6. Local Evaluation of Speculative Trading System

The effectiveness of a financial instrument means the ability to achieve possible large benefits in conditions of possible low risk. The “effectiveness of financial tools” may be equivalently called “financial effectiveness”.

HFT systems are specific financial instruments. An important element of each transaction-making process in any market is the proper choice of an effective trading system. The realization of that choice should be accompanied by a set of criteria selected in advance. Garcia et al. [28] and Li et al. [29] point to the HFT system features that should be evaluated. Evaluating any PTM system, we implement their proposals using following notions. We take into account their proposals.
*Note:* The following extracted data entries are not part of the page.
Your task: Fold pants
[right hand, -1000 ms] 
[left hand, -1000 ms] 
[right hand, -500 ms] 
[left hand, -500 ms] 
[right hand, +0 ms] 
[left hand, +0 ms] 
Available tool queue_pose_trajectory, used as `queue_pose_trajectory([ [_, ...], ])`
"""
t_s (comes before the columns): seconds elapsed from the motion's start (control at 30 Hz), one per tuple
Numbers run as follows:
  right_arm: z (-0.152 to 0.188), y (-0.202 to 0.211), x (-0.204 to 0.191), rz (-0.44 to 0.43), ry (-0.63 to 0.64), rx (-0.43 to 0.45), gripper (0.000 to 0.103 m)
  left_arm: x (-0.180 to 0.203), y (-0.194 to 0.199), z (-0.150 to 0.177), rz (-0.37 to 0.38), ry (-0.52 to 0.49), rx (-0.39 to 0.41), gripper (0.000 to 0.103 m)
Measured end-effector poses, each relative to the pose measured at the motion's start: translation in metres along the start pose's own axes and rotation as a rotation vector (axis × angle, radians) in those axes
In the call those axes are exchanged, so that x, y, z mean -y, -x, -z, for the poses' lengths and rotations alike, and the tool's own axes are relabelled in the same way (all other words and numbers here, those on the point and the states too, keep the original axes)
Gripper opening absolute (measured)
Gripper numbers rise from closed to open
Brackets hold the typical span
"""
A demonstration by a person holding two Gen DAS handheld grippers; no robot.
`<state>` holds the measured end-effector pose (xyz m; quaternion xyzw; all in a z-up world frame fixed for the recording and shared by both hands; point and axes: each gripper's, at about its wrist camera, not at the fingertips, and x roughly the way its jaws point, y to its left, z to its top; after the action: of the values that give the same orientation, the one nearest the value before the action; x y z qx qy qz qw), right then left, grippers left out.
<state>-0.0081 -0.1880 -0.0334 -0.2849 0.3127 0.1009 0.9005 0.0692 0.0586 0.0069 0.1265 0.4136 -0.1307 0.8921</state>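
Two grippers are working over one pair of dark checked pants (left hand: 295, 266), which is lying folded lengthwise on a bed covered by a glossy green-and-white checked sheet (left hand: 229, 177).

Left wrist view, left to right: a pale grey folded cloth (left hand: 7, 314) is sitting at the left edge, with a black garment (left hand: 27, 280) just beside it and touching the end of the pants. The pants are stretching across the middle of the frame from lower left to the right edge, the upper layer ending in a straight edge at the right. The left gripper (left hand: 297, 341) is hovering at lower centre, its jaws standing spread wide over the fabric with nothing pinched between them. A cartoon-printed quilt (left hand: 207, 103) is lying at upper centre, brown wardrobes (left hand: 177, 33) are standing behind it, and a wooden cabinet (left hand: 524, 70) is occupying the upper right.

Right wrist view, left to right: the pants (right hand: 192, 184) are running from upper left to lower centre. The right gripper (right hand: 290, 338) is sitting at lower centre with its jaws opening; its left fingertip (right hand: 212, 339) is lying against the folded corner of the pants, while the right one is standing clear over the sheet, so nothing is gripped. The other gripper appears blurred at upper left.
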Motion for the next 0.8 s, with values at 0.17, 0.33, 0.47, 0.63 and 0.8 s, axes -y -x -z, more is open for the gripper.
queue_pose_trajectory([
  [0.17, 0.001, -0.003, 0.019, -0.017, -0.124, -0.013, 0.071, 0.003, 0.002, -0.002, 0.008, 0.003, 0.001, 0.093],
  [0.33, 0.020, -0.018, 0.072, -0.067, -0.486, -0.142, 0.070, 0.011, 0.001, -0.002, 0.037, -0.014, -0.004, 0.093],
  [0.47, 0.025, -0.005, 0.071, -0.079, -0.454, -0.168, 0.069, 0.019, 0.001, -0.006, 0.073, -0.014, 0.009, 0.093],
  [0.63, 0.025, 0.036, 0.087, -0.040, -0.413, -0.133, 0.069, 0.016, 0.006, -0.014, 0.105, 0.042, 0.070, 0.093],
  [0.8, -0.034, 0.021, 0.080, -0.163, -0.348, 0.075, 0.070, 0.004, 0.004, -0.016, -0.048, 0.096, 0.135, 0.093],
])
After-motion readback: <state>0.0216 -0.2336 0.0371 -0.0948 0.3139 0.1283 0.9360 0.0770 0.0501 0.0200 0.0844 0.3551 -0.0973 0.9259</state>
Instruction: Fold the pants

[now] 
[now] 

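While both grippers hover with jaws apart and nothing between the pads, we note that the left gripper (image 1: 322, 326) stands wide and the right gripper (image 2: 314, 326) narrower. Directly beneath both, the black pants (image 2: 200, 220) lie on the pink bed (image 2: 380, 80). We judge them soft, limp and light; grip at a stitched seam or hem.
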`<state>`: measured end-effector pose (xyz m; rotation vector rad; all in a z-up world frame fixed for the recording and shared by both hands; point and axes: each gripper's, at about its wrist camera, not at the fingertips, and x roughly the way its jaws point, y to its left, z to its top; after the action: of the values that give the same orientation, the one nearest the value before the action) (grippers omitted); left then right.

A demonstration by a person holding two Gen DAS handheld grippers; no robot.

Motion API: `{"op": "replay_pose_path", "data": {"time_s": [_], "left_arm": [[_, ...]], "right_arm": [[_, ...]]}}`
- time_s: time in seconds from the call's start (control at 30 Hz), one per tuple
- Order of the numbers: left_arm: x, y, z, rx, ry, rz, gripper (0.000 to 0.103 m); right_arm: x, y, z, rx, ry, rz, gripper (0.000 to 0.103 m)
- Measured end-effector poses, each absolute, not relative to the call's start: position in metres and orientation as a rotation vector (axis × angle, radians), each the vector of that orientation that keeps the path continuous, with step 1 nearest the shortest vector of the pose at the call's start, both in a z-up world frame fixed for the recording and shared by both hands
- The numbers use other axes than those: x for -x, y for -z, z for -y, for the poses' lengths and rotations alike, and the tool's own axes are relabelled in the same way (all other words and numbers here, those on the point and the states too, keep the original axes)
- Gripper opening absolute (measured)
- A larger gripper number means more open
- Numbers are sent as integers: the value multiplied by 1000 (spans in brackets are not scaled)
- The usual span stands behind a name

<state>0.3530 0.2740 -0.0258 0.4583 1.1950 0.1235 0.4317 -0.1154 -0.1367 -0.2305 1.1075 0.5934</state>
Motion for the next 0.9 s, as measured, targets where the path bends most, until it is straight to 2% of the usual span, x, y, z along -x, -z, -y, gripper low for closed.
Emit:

The success probability is a probability that any placed order will be closed with profit. Unit payment is the payment obtained by realization of a single speculative operation on 1 lot of base exchange medium BEM. The expected unit payment is defined as the expected value of the unit payment. Continuous realization of speculative operation means that after closing the transaction, we open the next one with the same value of the base exchange medium BEM. The moment of closing the previous transaction and the moment of opening the next transaction may be separated by a period of waiting. Annual unit profit is the sum of all unit payments obtained during one year by continuous realization of single speculative operation on 1 lot of BEM. The expected unit profit is defined as the expected value of annual unit profit. The above concepts are used as the basis for the following benefit evaluation criteria:

• an expected annual number of transactions;
• a success probability;
• an expected unit payment;
• an expected unit profit.

Let the given fixed state record $\Xi$ and binary representation be $\mathsf{\Psi }=ℰ\left(\mathrm{BEM}/\mathrm{QCR},\mathsf{\Delta },T\right)$. To evaluating any ST system $ST\left(\mathrm{BEM}/\mathrm{QCR},\overline{Thr},\Delta ,\overline{spr},\mathbb{S},\Xi ,\mathsf{\Psi }\right)$, we can use the following benefit indices:

• the expected annual number $\mathcal{N}\left(\overline{Trh}\right)$ of transactions calculated by the formula

  $$\mathcal{N}\left(\overline{Trh}\right)={{\displaystyle \sum }}_{s_j\in \mathbb{D}\left(\overline{Trh}\right)}{\tilde{n}}_j,$$

  (52)

  where ${\tilde{n}}_j$ is a number of annually calculated observations of the state $s_j$ collected during construction of the prediction table.
• the success probability $\pi \left(\mathbb{D}\left(\overline{Thr}\right)\right)$ can be presented as

  $$\pi \left(\mathbb{D}\left(\overline{Thr}\right)\right)=\frac{{{\displaystyle \sum }}_{s_j\in \mathbb{D}\left(\overline{Trh}\right)}p\left(s_j\right)·\pi \left(s_j\right)}{{{\displaystyle \sum }}_{s_j\in \mathbb{D}\left(\overline{Trh}\right)}p\left(s_j\right)};$$

  (53)
• the expected unit payment expressed in QCR units

  $$\begin{gathered} 𝓎\left(\overline{Thr}, \Delta , \overline{spr}\right)=10·\left[\pi \left(\mathbb{D}\left(\overline{Thr}\right)\right)·\left(\Delta -\overline{spr}\right)+\left(1-\pi \left(\mathbb{D}\left(\overline{Thr}\right)\right)\right)·\left(-\Delta -\overline{spr}\right)\right]= \\ 10·\left[\left(2·\pi \left(\mathbb{D}\left(\overline{Thr}\right)\right)-1\right)·\Delta -\overline{spr}\right]; \end{gathered}$$

  (54)
• the expected unit profit

  $$\mathcal{Y}\left(\overline{Thr}, \Delta , \overline{spr}\right)=\mathcal{N}\left(\overline{Trh}\right)·𝓎\left(\overline{Thr}, \Delta , \overline{spr}\right).$$

  (55)

Remark 1.

If we calculate the expected unit payment expressed in JPY then we should remember that for JPY, the QCR unit is equal to 100 JPY.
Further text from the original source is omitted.